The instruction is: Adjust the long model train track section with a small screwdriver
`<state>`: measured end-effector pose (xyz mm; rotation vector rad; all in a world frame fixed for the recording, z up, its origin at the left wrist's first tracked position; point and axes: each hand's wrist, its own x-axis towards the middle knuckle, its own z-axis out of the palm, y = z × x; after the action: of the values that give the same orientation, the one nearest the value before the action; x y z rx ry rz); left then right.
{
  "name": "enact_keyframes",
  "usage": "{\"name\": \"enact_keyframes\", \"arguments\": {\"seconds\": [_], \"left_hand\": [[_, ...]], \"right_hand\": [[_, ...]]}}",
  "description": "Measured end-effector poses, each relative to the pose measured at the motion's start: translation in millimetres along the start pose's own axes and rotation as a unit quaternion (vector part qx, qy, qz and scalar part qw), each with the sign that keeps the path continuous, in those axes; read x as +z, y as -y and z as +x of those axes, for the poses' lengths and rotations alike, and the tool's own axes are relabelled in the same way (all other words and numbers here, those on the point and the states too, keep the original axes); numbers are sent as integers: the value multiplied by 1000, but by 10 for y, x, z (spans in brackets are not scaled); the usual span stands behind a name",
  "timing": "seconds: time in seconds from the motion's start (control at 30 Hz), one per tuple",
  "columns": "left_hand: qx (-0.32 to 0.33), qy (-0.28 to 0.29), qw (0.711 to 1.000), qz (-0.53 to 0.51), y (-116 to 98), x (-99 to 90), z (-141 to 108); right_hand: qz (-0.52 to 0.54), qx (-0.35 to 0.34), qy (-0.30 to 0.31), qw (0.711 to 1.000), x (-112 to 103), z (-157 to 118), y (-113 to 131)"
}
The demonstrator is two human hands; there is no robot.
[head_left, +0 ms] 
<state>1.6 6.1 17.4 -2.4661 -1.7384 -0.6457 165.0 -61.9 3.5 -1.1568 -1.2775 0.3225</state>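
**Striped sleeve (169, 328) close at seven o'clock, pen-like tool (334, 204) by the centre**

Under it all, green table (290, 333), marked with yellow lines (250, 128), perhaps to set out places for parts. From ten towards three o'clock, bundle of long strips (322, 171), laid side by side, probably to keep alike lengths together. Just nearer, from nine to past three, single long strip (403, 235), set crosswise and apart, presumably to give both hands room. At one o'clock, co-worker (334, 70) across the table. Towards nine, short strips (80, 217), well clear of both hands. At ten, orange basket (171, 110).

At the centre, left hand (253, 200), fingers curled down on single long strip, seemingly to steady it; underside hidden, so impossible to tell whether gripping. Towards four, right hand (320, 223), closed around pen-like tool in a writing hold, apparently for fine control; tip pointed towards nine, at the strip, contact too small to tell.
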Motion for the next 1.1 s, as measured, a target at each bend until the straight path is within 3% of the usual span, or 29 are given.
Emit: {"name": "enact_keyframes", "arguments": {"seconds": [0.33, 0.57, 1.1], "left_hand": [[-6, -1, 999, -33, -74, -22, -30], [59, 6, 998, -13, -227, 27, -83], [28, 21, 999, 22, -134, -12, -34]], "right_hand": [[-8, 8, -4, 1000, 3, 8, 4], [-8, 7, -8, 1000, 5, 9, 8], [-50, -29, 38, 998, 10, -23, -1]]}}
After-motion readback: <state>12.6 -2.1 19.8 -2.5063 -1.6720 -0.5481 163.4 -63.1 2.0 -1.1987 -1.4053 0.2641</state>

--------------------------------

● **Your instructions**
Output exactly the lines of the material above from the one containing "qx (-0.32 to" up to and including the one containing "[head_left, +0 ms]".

● **Finished task**
  "columns": "left_hand: qx (-0.32 to 0.33), qy (-0.28 to 0.29), qw (0.711 to 1.000), qz (-0.53 to 0.51), y (-116 to 98), x (-99 to 90), z (-141 to 108); right_hand: qz (-0.52 to 0.54), qx (-0.35 to 0.34), qy (-0.30 to 0.31), qw (0.711 to 1.000), x (-112 to 103), z (-157 to 118), y (-113 to 131)"
}
The demonstrator is two human hands; there is no robot.
[head_left, +0 ms] 

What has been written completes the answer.